What this task involves:
Exactly the lines below starting at the line with "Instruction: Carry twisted" and ending at the line with "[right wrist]" are wanted, with both ends included. Leave out the pictures and add no other lines.

** Records shown follows **

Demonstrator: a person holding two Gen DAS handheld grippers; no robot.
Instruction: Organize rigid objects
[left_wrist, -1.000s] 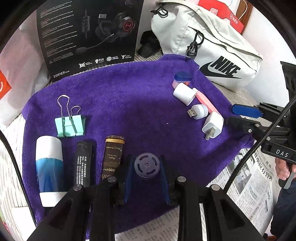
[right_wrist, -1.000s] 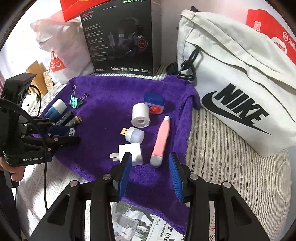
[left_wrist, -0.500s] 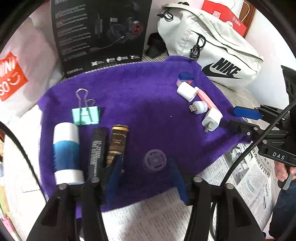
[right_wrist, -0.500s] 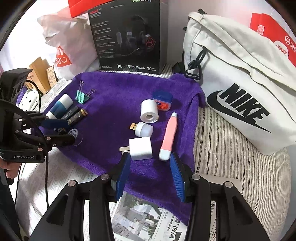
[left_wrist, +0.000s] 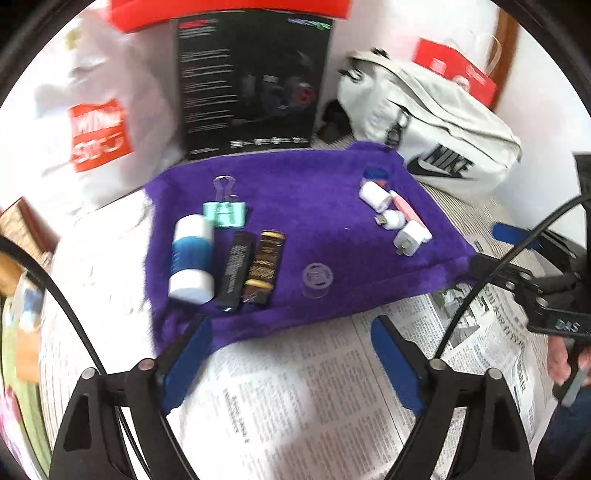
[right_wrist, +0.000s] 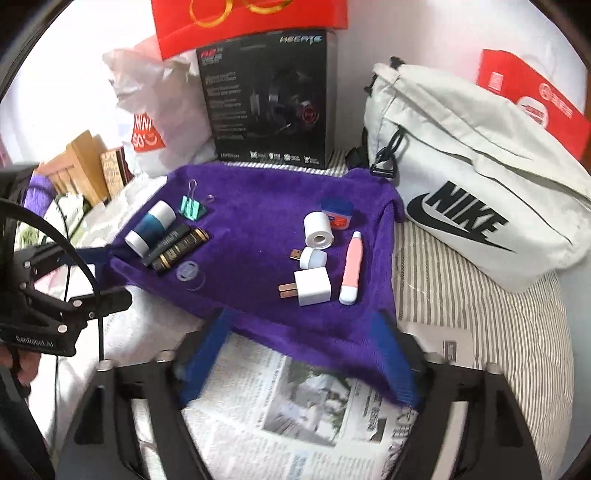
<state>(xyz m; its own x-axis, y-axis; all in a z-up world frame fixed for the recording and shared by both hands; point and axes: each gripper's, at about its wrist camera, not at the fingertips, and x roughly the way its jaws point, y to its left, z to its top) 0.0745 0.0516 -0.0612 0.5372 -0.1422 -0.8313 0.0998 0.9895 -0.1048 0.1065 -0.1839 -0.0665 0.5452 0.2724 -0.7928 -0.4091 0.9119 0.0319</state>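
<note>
With both grippers spread and empty over newsprint, I see my left gripper (left_wrist: 290, 360) facing a clear ribbed cap (left_wrist: 317, 279) on the fuzzy purple towel (left_wrist: 306, 206); my right gripper (right_wrist: 303, 354) faces a boxy white charger (right_wrist: 313, 286).

A home bedroom: striped bedding (right_wrist: 461, 295), shopping bags (right_wrist: 162, 122).
</note>
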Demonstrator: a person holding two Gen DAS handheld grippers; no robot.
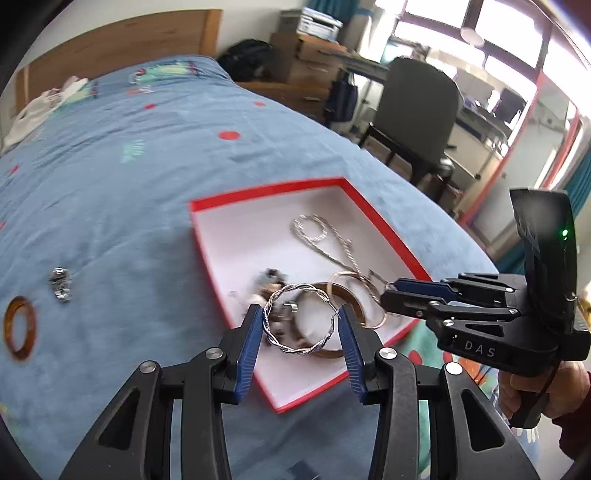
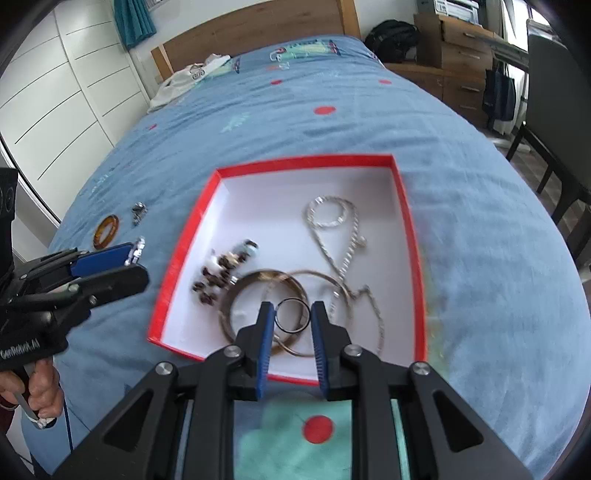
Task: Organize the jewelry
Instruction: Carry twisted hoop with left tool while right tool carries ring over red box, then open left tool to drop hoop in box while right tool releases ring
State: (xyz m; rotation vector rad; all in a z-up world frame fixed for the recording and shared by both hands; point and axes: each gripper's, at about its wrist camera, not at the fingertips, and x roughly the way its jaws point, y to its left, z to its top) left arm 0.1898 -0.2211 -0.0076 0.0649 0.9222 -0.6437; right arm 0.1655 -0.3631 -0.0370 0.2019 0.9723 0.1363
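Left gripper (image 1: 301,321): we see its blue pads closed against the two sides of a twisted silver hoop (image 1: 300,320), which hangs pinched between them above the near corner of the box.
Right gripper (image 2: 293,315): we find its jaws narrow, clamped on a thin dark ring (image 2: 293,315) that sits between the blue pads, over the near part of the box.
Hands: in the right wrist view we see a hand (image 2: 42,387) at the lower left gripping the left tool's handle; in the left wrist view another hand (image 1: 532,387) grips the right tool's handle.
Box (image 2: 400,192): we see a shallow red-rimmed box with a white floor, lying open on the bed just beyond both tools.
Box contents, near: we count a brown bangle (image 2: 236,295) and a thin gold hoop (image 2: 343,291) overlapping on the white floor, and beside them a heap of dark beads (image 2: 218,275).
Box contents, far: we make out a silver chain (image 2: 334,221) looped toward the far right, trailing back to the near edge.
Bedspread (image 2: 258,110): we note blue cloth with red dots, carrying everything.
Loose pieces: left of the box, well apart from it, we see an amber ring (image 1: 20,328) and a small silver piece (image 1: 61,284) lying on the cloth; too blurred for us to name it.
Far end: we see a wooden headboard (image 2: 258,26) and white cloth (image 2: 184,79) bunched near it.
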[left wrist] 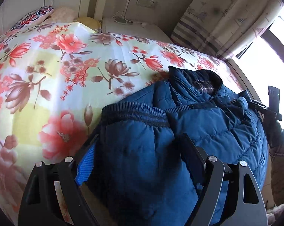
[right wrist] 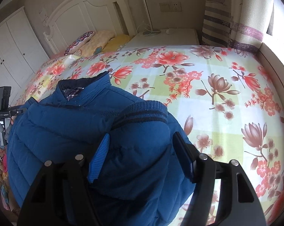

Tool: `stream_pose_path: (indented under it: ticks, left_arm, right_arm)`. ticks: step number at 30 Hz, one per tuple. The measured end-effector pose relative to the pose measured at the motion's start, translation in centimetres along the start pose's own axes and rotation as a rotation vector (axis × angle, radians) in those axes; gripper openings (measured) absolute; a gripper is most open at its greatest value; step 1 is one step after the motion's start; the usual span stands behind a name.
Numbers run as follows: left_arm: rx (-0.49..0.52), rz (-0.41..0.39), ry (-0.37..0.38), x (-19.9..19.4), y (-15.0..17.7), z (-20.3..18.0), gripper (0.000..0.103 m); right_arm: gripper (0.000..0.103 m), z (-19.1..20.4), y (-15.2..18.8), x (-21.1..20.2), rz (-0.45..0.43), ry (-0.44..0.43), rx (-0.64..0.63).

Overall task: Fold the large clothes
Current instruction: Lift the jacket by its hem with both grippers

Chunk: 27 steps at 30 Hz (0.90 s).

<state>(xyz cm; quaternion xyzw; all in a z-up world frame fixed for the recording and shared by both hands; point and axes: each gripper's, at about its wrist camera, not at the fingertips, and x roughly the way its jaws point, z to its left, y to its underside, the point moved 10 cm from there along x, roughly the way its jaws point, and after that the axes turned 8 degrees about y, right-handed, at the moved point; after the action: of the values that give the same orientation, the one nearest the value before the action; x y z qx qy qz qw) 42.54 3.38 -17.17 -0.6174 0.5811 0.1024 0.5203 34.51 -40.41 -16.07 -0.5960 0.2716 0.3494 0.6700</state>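
A blue padded jacket [left wrist: 207, 124] lies folded on the flowered bedspread [left wrist: 66, 60], its dark collar at the far end. My left gripper [left wrist: 140, 145] has its jaws wide apart around a sleeve with a ribbed, striped cuff [left wrist: 134, 114]; a blue pad [left wrist: 86, 167] shows on the left finger. In the right wrist view the jacket [right wrist: 66, 128] fills the lower left. My right gripper [right wrist: 142, 150] also stands wide around a sleeve bundle with its cuff [right wrist: 143, 111]. Whether either set of jaws squeezes the fabric is not clear.
The bedspread [right wrist: 217, 98] stretches far and right. Pillows [right wrist: 96, 39] and a white headboard [right wrist: 85, 13] are at the far end, with a white nightstand [right wrist: 166, 36] beside them. Curtains [right wrist: 236, 15] and a bright window are on the right. The other gripper's camera mount [right wrist: 3, 109] shows at the left edge.
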Motion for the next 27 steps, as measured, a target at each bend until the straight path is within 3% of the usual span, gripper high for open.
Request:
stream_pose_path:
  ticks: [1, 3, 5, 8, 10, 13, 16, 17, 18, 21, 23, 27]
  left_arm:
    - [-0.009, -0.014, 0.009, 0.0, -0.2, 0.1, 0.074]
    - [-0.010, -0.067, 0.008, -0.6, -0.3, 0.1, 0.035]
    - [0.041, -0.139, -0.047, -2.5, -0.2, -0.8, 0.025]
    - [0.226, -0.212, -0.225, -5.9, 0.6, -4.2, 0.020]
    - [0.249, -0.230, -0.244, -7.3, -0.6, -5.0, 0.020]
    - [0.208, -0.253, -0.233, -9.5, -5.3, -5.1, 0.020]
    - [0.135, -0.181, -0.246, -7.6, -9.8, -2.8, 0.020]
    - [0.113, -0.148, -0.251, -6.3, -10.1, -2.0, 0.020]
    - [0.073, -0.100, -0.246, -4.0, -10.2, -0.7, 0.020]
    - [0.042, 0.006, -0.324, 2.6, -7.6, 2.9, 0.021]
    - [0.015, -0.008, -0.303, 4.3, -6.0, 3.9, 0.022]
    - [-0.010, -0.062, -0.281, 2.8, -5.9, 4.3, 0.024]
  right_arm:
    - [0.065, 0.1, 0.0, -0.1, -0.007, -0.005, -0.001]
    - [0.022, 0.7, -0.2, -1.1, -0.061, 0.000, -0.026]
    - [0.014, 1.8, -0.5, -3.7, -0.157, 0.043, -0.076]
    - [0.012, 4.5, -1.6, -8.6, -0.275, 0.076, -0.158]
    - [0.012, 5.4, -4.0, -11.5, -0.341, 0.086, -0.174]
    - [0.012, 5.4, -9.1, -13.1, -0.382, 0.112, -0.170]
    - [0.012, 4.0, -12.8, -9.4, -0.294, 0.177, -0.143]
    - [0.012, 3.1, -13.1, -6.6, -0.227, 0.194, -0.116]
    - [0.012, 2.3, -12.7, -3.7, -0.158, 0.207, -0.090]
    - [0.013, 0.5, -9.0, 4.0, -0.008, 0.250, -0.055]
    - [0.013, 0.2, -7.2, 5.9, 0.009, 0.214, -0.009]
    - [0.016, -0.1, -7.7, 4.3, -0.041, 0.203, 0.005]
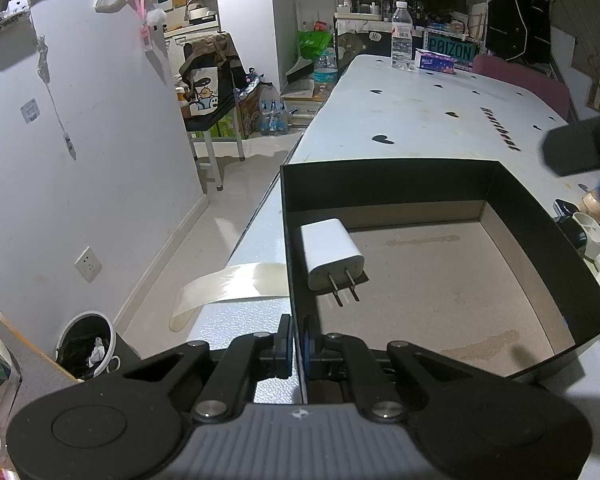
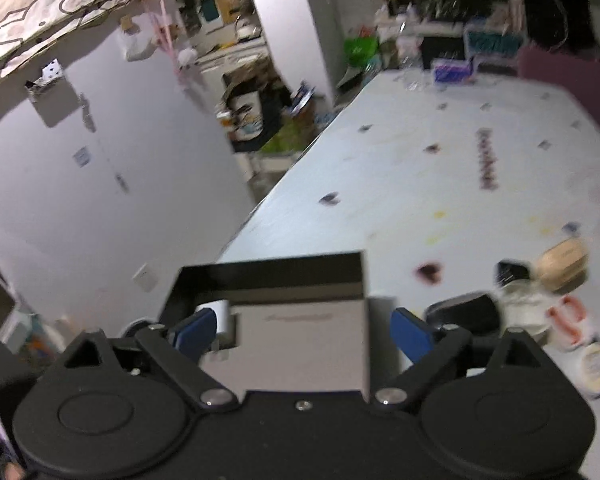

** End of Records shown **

Response area:
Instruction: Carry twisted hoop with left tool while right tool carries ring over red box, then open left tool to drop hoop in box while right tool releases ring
State: (xyz m; rotation vector rad; all in a z-up world frame fixed for the recording and shared by both hands; point and axes: each gripper's, at about its wrist camera, not at the fingertips, and x roughly the way its jaws point, y to its left, z to its top) left arm 0.1898 -0.2211 -0.0076 0.0649 0.9222 -0.6437; right arm 0.1655 -0.3631 -0.0370 0.2019 0.9723 0.1363
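Left gripper (image 1: 301,321): we see its blue pads closed against the two sides of a twisted silver hoop (image 1: 300,320), which hangs pinched between them above the near corner of the box.
Right gripper (image 2: 293,315): we find its jaws narrow, clamped on a thin dark ring (image 2: 293,315) that sits between the blue pads, over the near part of the box.
Hands: in the right wrist view we see a hand (image 2: 42,387) at the lower left gripping the left tool's handle; in the left wrist view another hand (image 1: 532,387) grips the right tool's handle.
Box (image 2: 400,192): we see a shallow red-rimmed box with a white floor, lying open on the bed just beyond both tools.
Box contents, near: we count a brown bangle (image 2: 236,295) and a thin gold hoop (image 2: 343,291) overlapping on the white floor, and beside them a heap of dark beads (image 2: 218,275).
Box contents, far: we make out a silver chain (image 2: 334,221) looped toward the far right, trailing back to the near edge.
Bedspread (image 2: 258,110): we note blue cloth with red dots, carrying everything.
Loose pieces: left of the box, well apart from it, we see an amber ring (image 1: 20,328) and a small silver piece (image 1: 61,284) lying on the cloth; too blurred for us to name it.
Far end: we see a wooden headboard (image 2: 258,26) and white cloth (image 2: 184,79) bunched near it.
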[left wrist] 
[right wrist] 

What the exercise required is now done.